Try it ▸ Say how many lines in the data hold "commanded". Nothing else belongs in the answer.

________

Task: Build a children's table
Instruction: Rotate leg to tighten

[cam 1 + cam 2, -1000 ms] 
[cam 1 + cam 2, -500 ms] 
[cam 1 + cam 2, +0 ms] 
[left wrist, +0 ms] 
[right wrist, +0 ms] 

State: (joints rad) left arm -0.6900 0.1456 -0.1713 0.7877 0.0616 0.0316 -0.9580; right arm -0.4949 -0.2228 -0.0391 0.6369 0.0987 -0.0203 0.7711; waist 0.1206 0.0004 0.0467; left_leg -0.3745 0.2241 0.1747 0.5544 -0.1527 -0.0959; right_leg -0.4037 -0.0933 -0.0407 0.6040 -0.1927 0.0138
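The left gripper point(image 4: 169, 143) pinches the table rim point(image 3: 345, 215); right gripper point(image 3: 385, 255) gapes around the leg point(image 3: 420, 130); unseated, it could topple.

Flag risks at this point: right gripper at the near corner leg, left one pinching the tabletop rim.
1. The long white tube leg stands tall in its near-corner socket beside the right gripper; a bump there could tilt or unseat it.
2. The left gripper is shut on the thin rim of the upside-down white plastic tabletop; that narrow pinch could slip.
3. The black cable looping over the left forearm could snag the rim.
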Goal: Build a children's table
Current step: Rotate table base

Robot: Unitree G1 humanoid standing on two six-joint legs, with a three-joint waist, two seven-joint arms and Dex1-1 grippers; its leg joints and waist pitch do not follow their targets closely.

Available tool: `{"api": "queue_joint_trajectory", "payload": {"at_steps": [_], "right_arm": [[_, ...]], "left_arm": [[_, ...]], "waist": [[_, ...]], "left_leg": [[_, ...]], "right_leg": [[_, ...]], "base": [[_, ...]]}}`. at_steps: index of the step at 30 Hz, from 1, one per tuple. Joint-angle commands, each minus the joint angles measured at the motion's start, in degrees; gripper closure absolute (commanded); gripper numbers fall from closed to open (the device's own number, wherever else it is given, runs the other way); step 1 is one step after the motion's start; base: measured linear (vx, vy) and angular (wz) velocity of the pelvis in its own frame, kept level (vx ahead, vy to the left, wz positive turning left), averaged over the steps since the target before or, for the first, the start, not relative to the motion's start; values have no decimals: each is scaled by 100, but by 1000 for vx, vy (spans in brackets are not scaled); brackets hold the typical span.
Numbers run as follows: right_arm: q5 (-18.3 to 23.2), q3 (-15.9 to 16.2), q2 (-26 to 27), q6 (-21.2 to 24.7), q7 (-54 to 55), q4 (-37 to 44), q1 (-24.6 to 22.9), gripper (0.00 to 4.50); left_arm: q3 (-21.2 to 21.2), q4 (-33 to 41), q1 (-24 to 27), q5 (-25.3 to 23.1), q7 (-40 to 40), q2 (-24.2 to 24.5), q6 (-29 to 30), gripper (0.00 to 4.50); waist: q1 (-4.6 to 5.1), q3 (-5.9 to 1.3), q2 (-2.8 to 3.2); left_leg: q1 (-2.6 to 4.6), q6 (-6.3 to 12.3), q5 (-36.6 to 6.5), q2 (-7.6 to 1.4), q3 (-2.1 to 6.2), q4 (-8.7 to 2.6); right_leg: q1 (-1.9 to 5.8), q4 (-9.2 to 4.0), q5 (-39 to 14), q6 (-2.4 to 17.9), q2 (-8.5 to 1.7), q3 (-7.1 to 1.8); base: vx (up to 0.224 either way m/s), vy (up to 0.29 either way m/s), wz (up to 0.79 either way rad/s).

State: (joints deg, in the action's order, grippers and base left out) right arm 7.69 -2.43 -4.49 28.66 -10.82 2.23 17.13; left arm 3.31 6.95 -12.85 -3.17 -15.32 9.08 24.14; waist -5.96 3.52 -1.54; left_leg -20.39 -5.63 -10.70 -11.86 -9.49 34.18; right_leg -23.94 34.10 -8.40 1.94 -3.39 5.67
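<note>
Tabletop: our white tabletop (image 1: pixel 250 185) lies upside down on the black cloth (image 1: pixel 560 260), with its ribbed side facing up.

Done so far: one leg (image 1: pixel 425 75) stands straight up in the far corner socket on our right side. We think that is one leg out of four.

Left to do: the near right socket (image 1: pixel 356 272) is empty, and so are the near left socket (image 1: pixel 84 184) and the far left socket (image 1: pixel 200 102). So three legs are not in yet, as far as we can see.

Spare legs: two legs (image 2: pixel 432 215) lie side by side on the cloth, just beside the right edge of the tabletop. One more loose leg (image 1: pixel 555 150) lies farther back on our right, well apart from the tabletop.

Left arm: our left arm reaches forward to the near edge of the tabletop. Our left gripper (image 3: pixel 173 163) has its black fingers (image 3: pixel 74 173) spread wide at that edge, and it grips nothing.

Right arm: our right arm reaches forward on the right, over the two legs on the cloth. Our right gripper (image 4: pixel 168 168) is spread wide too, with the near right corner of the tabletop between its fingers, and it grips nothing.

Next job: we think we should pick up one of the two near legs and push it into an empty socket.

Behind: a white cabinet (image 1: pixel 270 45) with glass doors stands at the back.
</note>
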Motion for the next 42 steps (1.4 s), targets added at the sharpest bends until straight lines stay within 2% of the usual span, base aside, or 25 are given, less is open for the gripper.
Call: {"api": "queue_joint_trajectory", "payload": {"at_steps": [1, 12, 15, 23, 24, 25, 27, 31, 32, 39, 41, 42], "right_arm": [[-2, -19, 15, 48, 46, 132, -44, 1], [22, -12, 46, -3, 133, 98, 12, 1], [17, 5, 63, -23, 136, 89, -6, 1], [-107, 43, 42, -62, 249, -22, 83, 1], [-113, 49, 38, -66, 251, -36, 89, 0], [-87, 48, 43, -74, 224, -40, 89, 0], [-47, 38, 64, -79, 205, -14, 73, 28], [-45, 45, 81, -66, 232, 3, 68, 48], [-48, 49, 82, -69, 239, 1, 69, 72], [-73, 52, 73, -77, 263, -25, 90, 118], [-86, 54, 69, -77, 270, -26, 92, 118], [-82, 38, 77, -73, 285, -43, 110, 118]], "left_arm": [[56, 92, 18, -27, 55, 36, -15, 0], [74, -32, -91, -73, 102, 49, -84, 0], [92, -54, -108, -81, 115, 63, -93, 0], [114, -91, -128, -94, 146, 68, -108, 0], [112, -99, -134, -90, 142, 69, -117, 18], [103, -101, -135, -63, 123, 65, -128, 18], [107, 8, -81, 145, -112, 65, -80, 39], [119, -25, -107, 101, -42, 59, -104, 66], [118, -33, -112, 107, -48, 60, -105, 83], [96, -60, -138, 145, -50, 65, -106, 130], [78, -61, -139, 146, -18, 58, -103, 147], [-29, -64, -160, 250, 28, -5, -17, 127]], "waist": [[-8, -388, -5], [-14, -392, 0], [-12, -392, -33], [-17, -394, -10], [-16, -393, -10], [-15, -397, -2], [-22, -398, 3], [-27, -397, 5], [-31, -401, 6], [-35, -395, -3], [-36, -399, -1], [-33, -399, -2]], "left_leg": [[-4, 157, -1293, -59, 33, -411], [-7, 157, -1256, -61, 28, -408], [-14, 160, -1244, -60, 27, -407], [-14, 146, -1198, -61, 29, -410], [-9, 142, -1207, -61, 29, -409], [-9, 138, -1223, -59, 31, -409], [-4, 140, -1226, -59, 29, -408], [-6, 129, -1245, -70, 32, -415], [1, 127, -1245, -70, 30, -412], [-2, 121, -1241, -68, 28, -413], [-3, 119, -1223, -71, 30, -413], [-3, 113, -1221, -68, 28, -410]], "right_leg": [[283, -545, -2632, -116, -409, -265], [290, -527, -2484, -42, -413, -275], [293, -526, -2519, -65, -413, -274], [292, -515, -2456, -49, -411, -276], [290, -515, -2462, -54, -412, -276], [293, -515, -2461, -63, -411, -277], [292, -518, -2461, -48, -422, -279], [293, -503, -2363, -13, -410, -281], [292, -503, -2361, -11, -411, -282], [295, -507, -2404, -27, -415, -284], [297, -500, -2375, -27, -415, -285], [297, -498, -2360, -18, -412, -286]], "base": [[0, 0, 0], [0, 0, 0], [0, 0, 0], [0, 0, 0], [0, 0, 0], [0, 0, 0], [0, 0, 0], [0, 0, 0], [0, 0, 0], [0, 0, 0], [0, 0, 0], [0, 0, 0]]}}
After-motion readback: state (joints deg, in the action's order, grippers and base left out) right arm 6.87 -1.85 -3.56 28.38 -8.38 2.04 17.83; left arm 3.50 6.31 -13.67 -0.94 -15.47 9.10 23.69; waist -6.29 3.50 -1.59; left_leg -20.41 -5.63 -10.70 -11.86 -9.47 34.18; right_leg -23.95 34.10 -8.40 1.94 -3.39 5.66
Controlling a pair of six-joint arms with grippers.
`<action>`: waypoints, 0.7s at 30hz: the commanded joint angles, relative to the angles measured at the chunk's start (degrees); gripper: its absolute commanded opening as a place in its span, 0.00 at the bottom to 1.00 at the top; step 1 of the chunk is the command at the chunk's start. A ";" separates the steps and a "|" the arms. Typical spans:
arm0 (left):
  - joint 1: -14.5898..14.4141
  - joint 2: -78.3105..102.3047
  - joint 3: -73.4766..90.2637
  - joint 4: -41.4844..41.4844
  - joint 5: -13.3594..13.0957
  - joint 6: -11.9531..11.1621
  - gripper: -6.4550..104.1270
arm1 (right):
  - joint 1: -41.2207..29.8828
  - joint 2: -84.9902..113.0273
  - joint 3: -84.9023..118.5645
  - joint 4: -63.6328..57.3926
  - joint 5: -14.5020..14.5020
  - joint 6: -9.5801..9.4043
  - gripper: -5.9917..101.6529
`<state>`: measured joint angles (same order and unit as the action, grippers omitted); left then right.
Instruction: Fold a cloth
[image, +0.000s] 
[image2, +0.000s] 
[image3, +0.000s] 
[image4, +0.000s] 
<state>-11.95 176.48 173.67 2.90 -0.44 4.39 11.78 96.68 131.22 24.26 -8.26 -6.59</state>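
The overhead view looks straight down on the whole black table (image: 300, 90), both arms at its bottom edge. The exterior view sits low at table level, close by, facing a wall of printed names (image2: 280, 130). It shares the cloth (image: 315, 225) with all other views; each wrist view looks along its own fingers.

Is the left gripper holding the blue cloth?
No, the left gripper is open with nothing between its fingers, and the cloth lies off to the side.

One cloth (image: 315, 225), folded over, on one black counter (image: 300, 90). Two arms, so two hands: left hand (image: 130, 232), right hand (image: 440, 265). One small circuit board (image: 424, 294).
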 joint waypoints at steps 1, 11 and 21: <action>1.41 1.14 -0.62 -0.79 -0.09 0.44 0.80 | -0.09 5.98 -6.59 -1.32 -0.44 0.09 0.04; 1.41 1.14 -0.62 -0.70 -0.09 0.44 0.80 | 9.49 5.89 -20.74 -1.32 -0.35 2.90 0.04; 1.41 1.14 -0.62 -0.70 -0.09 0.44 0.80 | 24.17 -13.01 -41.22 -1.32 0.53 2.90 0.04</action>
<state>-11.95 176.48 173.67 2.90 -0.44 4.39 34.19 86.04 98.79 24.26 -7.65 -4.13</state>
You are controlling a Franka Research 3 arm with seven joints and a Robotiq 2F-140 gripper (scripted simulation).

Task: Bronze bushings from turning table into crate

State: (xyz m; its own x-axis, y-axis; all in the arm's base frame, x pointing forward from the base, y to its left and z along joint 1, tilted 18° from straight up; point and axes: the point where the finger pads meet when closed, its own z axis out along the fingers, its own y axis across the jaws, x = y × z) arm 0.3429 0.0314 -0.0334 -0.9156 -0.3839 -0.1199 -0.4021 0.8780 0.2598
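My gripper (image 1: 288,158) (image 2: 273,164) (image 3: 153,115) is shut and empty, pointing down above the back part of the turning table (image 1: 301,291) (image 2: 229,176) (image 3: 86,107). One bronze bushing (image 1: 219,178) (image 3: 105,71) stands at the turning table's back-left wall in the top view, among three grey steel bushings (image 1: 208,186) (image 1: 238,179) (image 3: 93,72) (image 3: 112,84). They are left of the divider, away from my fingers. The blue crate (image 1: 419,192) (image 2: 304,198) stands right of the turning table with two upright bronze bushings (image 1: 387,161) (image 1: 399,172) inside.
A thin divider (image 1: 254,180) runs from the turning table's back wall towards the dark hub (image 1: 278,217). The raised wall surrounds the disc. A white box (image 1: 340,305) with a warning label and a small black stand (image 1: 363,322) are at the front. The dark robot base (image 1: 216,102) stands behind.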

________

Task solution ▸ 2